Last Summer, my team and I won the Wildfire Accelerator Pitch Competition special category. The prize was an exclusive invitation for me to join “Summit at Sea”, a 3 day trip on a chartered cruise ship with a lineup that would scare the WEF in Davos. When I first got the brief, it was hard for me to imagine what this was going to be like. Sitting on a boat for 3 days? Going from talks with Eric Schmidt to apnoe-diving and breathing exercises with “The Iceman” Wim Hof? And then there was the “content.” Trojan Horses? Superhumanification? Origins?

How did this all fit together?

At least one of the topics I was familiar with: Black Turtlenecks and Garages. Or so I thought…

Obviously, I tried to figure out ahead of time what I was getting into, but there wasn’t much information available online. A few pictures of people boarding a cruise ship, a short video and some very vague articles describing an unparalleled experience. Summit’s website showed lots of ocean imagery, some people you would read about in the New York Times, and others I had never heard of.

So, on Tuesday, November 8th, I packed my bags and hopped on a plane to Miami to board a cruise ship the next morning (something I never ever imagined myself doing). When I walked on that boat – aptly named “Norwegian Escape,” I left a world behind that I would never see the same way again.

For the next 3 days, I slept an average of 1-2 hours per day, if at all. The boat was awake 24/7 and time did not matter. Every hour was packed with talks by people such as John Sculley, Quentin Tarantino and Tony Hawk. I listened to a North Korean refugee tell her story about escaping the regime while a 20-something was sitting next to her talking about his experience setting up a startup incubator in Pyongyang. After listening to Christopher Ryan’s fascinating account of primate sexuality and its impact on human evolution, I discussed producing music with a Norwegian DJ and learned about the World Expo’s plans for the future. While the results of the election were officially confirmed in one part of the world, Dolores Huerta and Sonia Sanchez were talking about fighting for women’s rights in the 80’s and embracing love, peace and understanding to make a difference in the world. As Summit founder Jeff Rosenthal puts it: “The more diverse the inputs, the more complex the output.”

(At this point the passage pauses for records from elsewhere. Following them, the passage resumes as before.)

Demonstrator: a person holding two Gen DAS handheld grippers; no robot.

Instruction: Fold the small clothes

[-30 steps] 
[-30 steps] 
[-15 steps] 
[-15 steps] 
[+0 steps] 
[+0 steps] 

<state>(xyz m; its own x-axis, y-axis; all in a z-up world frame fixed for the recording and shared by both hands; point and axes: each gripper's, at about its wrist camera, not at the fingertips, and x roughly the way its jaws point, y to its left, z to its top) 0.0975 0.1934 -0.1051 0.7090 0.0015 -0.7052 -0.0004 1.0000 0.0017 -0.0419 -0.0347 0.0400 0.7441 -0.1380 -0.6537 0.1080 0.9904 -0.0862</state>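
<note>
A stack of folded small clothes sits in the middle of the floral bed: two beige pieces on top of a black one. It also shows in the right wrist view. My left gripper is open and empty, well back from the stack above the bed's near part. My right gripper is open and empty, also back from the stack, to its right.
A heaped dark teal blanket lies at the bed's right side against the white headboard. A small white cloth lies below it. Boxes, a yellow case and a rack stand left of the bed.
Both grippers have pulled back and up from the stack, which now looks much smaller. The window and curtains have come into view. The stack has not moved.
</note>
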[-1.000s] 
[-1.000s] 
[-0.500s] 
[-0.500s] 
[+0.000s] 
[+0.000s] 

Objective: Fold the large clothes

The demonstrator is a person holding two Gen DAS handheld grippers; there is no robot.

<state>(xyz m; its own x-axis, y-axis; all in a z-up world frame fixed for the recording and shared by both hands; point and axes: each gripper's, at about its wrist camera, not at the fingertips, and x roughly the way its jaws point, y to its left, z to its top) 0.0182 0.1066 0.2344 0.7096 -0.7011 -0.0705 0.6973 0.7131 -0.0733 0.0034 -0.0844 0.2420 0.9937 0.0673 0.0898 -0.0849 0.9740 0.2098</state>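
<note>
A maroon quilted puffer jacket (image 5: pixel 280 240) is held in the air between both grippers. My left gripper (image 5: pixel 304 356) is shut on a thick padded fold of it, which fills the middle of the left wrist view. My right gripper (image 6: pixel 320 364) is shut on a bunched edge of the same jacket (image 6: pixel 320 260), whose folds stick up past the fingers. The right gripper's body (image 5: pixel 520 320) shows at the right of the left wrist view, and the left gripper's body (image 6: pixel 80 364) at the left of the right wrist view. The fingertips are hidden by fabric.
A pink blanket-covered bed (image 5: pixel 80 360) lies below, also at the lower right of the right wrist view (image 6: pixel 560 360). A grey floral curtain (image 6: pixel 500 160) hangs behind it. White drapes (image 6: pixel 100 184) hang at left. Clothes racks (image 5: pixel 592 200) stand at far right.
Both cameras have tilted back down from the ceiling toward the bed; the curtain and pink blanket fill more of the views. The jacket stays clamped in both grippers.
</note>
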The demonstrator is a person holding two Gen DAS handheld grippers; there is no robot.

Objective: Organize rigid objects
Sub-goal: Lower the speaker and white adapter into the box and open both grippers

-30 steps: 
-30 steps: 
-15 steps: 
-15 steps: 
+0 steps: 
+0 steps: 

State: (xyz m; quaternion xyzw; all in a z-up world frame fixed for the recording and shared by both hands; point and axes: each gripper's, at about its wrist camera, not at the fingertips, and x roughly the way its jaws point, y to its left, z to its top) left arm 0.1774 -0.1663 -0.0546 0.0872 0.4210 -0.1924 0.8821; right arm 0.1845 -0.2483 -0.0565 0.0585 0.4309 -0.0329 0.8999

Summit at Sea 2016 from Summit on Vimeo.

Although the talks and panels were a major part of the program, I quickly realized that you really got to know and meet people once you ventured outside the schedule: Discuss nutrition with an MIT scientist building micro-farms for the future? Sure, just head up to the deck and check out his plants. Meet VC’s and entrepreneurs while sipping on cocktails and discussing leadership techniques? Just go to the pool. Discuss the future of AR and VR with chief engineers from Oculus and HoloLens – that’s what the Whiskey bar is for. And if that wasn’t enough, dinners were again a time to meet new people and make connections, like the New York Jazz band who put on a jam session for all the people at the table after we finished dessert.

Everyone was trying to maximize their time spent on the boat by talking and meeting new people, exchanging ideas and finding ways to solve problems. And everyone was doing that with an incredible openness to connect and talk. Even in the elevators – which is usually a place for awkward looks and silence!

Looking back, I now understand why there isn’t much info about Summit available online. Summit at Sea is so immersive and captivating that no 2D screen or text could ever capture fully what it means. And so, from the moment you board the ship onwards, you basically enter a contract to be present in person, not via email or text. Instead of pointing eyes to screens and words to phones, people pointed eyes to faces and words to each other. At least for 3 days.

The crowd on the cruiseship was the most diverse group of people that I have ever met and I cherish every second that I was able to spend with them. Thank you to The Garage for providing me with this incredible opportunity and thank you to the Summit Team for putting on what was one of the most amazing experiences I’ve ever been through. It changed my perspective on the world.


Marc Gyongyosi is the Founder and CEO of IFM (Intelligent Flying Machines), a current student at Northwestern, and a Resident of The Garage. 

The Garage Sweeps the Competition at Shark Tank Pitch Night

Eight student founded startup teams went head to head in a Shark Tank style pitch competition held by the Kellogg School of Management at Northwestern. Inspired by the hit ABC TV show, teams gave quick pitches to acclaimed judges including four from Perimeter Advisors, MATH Ventures, Corazon Capital, and OCA Ventures. Audience members were able to give their pick for a winner, too which the judges took into consideration.

Prize money totaling $10,000 was up for grabs at the competition and it was up to the judges how the money would be distributed among the top three.  Who went home with the cash and who went home empty handed?

Resident Teams incubating their startups this quarter at The Garage swept the competition, landing in first, second, and third places. So what was it about Re-bucha, Tiltas, and eRetirements that impressed the judges enough to get a chunk of the prize money?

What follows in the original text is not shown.